## Requirement
A line containing "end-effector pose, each" appears in the material below. Return exactly every line from the first through that one, and only those.

==*==

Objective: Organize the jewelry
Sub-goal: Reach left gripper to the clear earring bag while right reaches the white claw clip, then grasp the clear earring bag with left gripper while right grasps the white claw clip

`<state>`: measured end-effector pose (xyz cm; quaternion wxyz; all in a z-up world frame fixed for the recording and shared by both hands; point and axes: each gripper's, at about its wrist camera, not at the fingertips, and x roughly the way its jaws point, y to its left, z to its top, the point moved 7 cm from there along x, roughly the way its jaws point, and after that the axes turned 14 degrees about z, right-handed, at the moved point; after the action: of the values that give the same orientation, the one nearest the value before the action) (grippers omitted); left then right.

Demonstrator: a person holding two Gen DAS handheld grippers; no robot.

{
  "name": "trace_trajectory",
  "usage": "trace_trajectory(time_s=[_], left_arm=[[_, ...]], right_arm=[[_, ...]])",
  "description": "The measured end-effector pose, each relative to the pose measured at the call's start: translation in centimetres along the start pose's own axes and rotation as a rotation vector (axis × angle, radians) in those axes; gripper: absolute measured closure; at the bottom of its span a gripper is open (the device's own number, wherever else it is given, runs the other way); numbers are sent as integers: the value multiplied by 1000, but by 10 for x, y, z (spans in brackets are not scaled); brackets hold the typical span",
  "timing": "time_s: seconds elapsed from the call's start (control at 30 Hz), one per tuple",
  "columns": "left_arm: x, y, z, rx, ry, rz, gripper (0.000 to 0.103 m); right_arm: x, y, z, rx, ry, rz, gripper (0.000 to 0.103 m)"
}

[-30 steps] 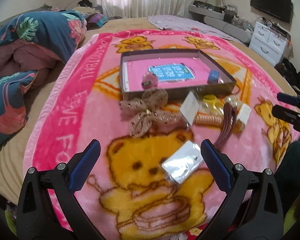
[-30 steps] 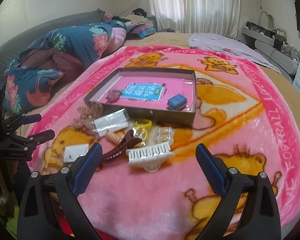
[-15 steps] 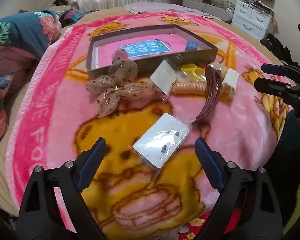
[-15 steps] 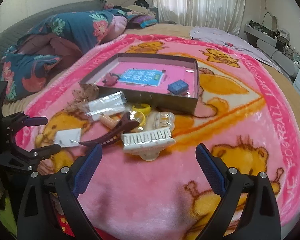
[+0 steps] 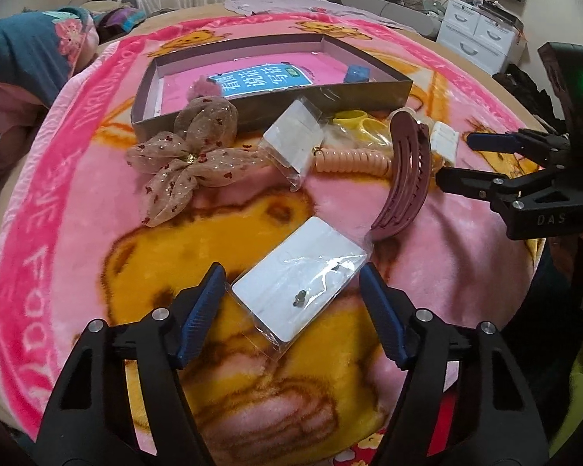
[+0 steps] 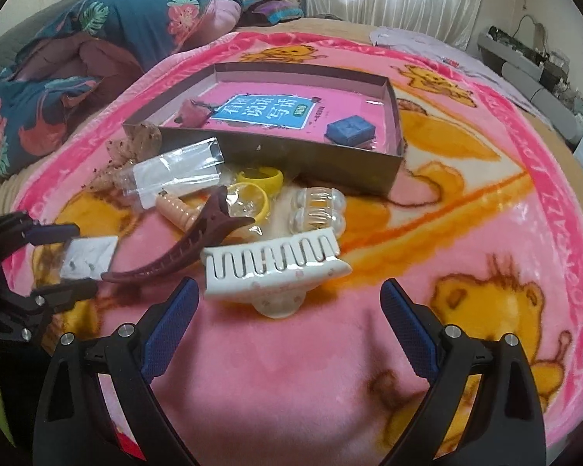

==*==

## Your solution
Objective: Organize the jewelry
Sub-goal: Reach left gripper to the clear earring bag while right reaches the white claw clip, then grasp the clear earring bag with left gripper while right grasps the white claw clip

`<state>`: measured end-effector pose (xyz cm; quaternion wxyz; all in a z-up world frame fixed for the recording and shared by both hands; point and axes: each gripper's, at about its wrist camera, not at the fingertips, and x roughly the way its jaws point, y to its left, z to its top, the point moved 7 cm from there along x, roughly the way its jaws point, and after that the axes turned 14 degrees about z, right-handed, at the moved point; after the action: of the values that give the same orientation, the one nearest the value before the action) (grippers omitted); left then right.

Demonstrator: a person holding two Gen DAS handheld grippers; no robot.

{
  "name": "trace_trajectory",
  "usage": "trace_trajectory(time_s=[_], left_arm=[[_, ...]], right_arm=[[_, ...]])",
  "description": "The measured end-effector pose, each relative to the pose measured at the call's start: translation in centimetres along the start pose's own axes and rotation as a rotation vector (axis × angle, radians) in those axes; gripper: absolute measured closure; at the bottom of its span a gripper is open (the device's own number, wherever else it is given, runs the other way); numbers are sent as integers: the value multiplied by 1000, but by 10 for x, y, z (spans in brackets are not scaled); brackets hold the typical span",

No further output is expected.